§ THE TASK
All lines from the start of the listing below through the line containing "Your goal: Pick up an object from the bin" are to be written out again exactly, and no others.
==== INFORMATION SUPPLIED ====
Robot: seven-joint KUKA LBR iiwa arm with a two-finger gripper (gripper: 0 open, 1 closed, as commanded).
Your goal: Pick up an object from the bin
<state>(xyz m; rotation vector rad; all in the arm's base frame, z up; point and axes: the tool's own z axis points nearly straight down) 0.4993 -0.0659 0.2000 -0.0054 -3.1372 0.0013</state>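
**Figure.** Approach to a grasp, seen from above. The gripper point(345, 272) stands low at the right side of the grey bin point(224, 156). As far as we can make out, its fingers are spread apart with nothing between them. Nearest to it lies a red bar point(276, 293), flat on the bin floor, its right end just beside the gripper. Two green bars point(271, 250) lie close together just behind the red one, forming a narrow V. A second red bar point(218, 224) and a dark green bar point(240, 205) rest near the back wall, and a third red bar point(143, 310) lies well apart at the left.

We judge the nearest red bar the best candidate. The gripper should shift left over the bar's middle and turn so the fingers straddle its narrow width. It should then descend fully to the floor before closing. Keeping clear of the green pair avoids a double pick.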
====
§ ANSWER AREA
Robot: seven-joint KUKA LBR iiwa arm with a two-finger gripper (gripper: 0 open, 1 closed, as commanded).
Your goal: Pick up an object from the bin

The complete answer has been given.